**Task details**
Type the data below again exactly. Omit all pictures.

**Exercise data**
• • • • • • •
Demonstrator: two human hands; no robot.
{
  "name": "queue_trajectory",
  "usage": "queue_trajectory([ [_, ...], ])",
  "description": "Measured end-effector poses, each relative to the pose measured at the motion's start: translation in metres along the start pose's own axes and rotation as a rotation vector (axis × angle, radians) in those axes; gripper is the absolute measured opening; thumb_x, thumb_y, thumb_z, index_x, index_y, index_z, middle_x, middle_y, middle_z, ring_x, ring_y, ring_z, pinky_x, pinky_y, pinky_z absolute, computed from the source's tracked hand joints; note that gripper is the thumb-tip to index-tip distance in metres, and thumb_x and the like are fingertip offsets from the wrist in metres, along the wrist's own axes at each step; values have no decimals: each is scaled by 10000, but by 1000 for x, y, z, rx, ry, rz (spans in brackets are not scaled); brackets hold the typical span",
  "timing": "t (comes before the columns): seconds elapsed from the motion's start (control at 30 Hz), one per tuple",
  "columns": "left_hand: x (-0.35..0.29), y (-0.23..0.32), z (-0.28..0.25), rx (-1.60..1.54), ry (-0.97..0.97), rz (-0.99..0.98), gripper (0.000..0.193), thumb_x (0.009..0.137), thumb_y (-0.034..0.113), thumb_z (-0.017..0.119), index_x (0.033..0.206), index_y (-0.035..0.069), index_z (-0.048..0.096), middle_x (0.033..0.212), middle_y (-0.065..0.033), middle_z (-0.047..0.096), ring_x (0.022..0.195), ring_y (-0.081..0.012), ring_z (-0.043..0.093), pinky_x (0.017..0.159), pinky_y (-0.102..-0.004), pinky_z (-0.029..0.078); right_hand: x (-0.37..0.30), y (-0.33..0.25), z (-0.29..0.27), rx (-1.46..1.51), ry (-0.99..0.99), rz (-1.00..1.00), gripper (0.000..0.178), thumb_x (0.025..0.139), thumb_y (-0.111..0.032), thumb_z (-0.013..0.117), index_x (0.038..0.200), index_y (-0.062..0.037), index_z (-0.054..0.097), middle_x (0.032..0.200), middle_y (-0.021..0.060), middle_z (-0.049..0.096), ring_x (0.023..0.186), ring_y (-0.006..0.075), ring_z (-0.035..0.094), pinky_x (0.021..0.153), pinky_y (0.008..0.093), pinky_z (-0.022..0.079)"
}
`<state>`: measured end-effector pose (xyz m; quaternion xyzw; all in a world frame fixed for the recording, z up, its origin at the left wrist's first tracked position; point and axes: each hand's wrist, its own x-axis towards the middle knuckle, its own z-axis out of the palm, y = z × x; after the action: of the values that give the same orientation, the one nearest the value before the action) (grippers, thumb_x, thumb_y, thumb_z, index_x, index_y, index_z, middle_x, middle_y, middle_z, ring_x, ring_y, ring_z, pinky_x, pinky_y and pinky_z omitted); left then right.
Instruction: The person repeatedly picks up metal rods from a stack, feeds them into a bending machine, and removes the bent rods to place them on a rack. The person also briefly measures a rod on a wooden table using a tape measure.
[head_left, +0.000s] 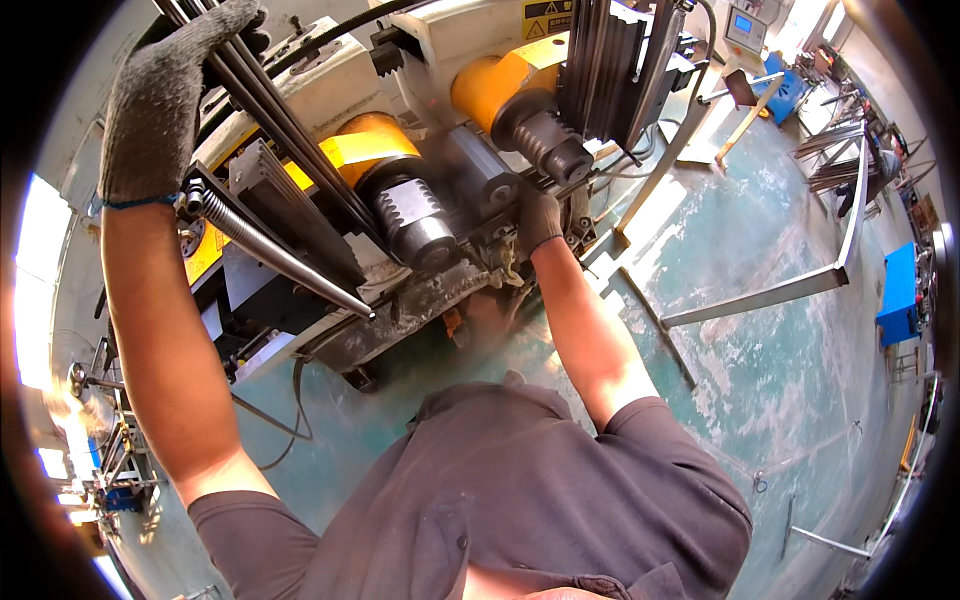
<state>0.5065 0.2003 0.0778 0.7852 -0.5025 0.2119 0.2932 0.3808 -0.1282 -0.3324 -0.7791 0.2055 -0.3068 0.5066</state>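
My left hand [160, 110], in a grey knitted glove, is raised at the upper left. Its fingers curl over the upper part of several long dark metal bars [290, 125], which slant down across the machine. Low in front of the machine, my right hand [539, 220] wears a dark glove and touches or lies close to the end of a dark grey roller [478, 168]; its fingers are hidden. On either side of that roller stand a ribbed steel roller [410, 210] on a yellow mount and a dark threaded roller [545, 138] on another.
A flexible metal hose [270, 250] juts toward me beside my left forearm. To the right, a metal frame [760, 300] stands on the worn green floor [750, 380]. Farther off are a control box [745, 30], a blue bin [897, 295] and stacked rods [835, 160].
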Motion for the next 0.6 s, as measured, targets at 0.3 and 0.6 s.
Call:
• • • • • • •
**Result below**
Demonstrator: two human hands; no robot.
{
  "name": "queue_trajectory",
  "usage": "queue_trajectory([ [_, ...], ])",
  "description": "Measured end-effector poses, each relative to the pose measured at the motion's start: translation in metres along the start pose's own axes and rotation as a rotation vector (axis × angle, radians) in those axes; gripper is the absolute measured opening; thumb_x, thumb_y, thumb_z, index_x, index_y, index_z, middle_x, middle_y, middle_z, ring_x, ring_y, ring_z, pinky_x, pinky_y, pinky_z absolute, computed from the source's tracked hand joints; note that gripper is the thumb-tip to index-tip distance in metres, and thumb_x and the like are fingertip offsets from the wrist in metres, along the wrist's own axes at each step; values have no decimals: each is scaled by 10000, but by 1000 for x, y, z, rx, ry, rz (spans in brackets are not scaled); brackets hold the typical span",
  "timing": "t (comes before the columns): seconds elapsed from the motion's start (control at 30 Hz), one per tuple",
  "columns": "left_hand: x (-0.35..0.29), y (-0.23..0.32), z (-0.28..0.25), rx (-1.60..1.54), ry (-0.97..0.97), rz (-0.99..0.98), gripper (0.000..0.193), thumb_x (0.009..0.137), thumb_y (-0.034..0.113), thumb_z (-0.017..0.119), index_x (0.033..0.206), index_y (-0.035..0.069), index_z (-0.048..0.096), middle_x (0.033..0.212), middle_y (-0.065..0.033), middle_z (-0.047..0.096), ring_x (0.022..0.195), ring_y (-0.081..0.012), ring_z (-0.043..0.093), pinky_x (0.017..0.159), pinky_y (-0.102..-0.004), pinky_z (-0.029..0.078); right_hand: x (-0.37..0.30), y (-0.33..0.25), z (-0.29..0.27), rx (-1.46..1.51), ry (-0.99..0.99), rz (-1.00..1.00), gripper (0.000..0.178), thumb_x (0.025..0.139), thumb_y (-0.111..0.032), thumb_z (-0.013..0.117), index_x (0.038..0.200), index_y (-0.062..0.037), index_z (-0.054..0.097), middle_x (0.032..0.200), middle_y (-0.021..0.060), middle_z (-0.049..0.096), ring_x (0.023..0.186), ring_y (-0.006..0.075), ring_z (-0.035..0.094), pinky_x (0.021..0.153), pinky_y (0.008..0.093), pinky_z (-0.022..0.079)"
}
`<state>`: measured end-effector pose (xyz m; quaternion xyzw; all in a world frame fixed for the recording, z up, its origin at the left wrist's first tracked position; point and axes: each hand's wrist, its own x-axis towards the middle knuckle, its own z-axis out of the palm, y = z × x; after the action: of the values that give the same orientation, the one nearest the value before the action) (grippers, thumb_x, thumb_y, thumb_z, index_x, index_y, index_z, middle_x, middle_y, middle_z, ring_x, ring_y, ring_z, pinky_x, pinky_y and pinky_z omitted); left then right.
Instruction: The person repeatedly picks up metal rods from a stack, feeds them into a bending machine, and removes the bent rods to place them on a rack. The person also briefly measures a rod on a wooden table using a tape measure.
[head_left, +0.000s] 
<state>0.5065 0.2003 0.0778 0.7852 -0.5025 0.2119 0.2932 0.3808 -0.1282 -0.3324 -0.7791 0.2055 -0.3068 0.5066</state>
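My left hand [160, 110], in a grey knitted glove, is raised at the upper left. Its fingers curl over the upper part of several long dark metal bars [290, 125], which slant down across the machine. Low in front of the machine, my right hand [539, 220] wears a dark glove and touches or lies close to the end of a dark grey roller [478, 168]; its fingers are hidden. On either side of that roller stand a ribbed steel roller [410, 210] on a yellow mount and a dark threaded roller [545, 138] on another.
A flexible metal hose [270, 250] juts toward me beside my left forearm. To the right, a metal frame [760, 300] stands on the worn green floor [750, 380]. Farther off are a control box [745, 30], a blue bin [897, 295] and stacked rods [835, 160].
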Motion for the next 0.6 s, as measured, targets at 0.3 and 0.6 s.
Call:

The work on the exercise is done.